Monday, April 27, 2015

Life after death is an oxymoron

The title sums it up. If death is under consideration for an individual self, then 'life after' is redundant. Other people will live on, sure. But after one dies, there is no life after death. There is only death. The experience is non-living. Sometimes people die then come back to life, occasionally. And during these occurrences, sometimes they can recall the experience from conscious memory. There is no way to literally prove their subjective experience really happened, however, death can be measured/quantified and proven.

While people are limited with our senses, we make up for it with expansive imagination. Through the imagination we can experience things our senses wouldn't really allow. We can defy gravity, entropy, change, stasis, objective logic in general. Immortality is a conceptual antibody the imagination produced because of death. When we let our imagination solve the challenge of thriving, our lives undergo experience which is called dream.

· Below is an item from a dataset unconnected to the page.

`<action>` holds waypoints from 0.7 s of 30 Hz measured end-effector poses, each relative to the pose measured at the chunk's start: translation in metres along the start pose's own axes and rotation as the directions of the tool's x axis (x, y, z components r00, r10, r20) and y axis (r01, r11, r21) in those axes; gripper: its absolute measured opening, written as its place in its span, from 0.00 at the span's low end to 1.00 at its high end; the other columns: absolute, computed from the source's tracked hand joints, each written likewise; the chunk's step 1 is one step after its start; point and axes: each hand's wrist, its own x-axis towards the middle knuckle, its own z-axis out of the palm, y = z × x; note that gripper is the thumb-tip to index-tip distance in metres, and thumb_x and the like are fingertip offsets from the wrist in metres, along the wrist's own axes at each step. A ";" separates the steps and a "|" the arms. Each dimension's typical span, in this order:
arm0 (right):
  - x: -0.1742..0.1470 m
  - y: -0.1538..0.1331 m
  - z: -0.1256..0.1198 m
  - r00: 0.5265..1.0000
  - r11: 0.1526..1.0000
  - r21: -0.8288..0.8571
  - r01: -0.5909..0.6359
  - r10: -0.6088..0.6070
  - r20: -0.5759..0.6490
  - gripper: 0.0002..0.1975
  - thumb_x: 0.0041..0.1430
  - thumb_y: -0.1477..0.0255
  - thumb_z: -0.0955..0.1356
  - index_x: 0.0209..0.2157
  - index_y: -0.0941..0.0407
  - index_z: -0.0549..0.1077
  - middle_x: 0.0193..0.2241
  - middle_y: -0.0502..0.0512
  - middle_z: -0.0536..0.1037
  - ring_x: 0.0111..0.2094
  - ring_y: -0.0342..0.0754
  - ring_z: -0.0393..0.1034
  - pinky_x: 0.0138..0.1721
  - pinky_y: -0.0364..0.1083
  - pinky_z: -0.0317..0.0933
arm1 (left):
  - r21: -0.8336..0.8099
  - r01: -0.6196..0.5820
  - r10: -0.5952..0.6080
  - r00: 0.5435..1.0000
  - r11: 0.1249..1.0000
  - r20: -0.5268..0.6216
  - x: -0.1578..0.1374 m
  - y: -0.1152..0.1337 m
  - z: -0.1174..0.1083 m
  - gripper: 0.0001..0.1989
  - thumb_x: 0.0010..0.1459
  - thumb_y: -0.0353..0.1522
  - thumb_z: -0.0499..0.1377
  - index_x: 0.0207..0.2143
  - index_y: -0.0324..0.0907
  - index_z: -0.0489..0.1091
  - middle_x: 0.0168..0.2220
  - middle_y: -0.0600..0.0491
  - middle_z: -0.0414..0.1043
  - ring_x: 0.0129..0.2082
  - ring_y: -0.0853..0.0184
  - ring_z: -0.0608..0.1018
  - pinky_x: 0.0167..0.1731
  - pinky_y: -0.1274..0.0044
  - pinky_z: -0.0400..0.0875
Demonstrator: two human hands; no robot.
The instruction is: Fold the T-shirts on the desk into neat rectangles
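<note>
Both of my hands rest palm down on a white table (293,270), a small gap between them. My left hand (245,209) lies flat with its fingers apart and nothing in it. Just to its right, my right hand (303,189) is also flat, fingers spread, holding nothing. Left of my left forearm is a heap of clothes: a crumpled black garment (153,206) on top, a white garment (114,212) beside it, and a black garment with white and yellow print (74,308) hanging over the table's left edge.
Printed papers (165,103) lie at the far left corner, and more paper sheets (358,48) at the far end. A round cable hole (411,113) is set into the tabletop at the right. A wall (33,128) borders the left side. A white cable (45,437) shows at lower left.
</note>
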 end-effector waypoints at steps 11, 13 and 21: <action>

A dream come true - when the imagination produces a reality for subsequent senses. We have the ability to take what's in our imagination, and put it into the physical/objective world. My favorite example is the airplane, and how far we've come with trying out flight (check out jetman dubai if you want to see some truly awesome flying). But it can be something less physical as well, such as a persons behavior. The airplane is lovely, but it wouldn't have happened were it not for the specific behavior used to produce the idea and reality of it. The creation process of the airplane began within the imagination of its creators.

When I hear religious people talk about god as the creator, I feel like they are just talking about themselves in third person. God is an idea in the imagination, and doesn't necessarily exist in objectivity beyond that. But the nice thing about the imagination, it can figure out *how* to objectify ideas, *to* be measured. If god cannot be measured, then god can be redefined. When the definition is on the table for reconstruction, anything is possible; it's on!

Creation of objective properties, substance, and behavior are all the imagination needs to get the ball rolling. After that it's a matter of moving things around into the proper place. I think of imagination as what furthers convenient adjustment for life, and what cements the possibility to thrive into existence. Perhaps the imagination then is not limited to intelligent "life", in the sense of organisms. Imagination itself could be a objective concept; force of nature. Life and creation go hand in hand it seems, but BOTH are merely subjected to perspective.

Life as we KNOW IT may not be life *completely*. Think about fire and flames for a moment. Fire has many of the same properties as anything living (that's why we say fire dies). Fire is not an organism, but it is not inanimate, yet has a lifespan. Such is the principle for this theory: Life and the Imagination are 2 things which can exist in objective reality, not organically associated with perspective or perception, and are in fact forces of nature orchestrated by the universe at large - through micro and macro elements of behavior. Quantum and galactic mechanics go largely over and under our heads, which means we are lucky enough to be somewhere in the middle. We have plenty of room to stretch and breathe our personal imagination, so why not try it!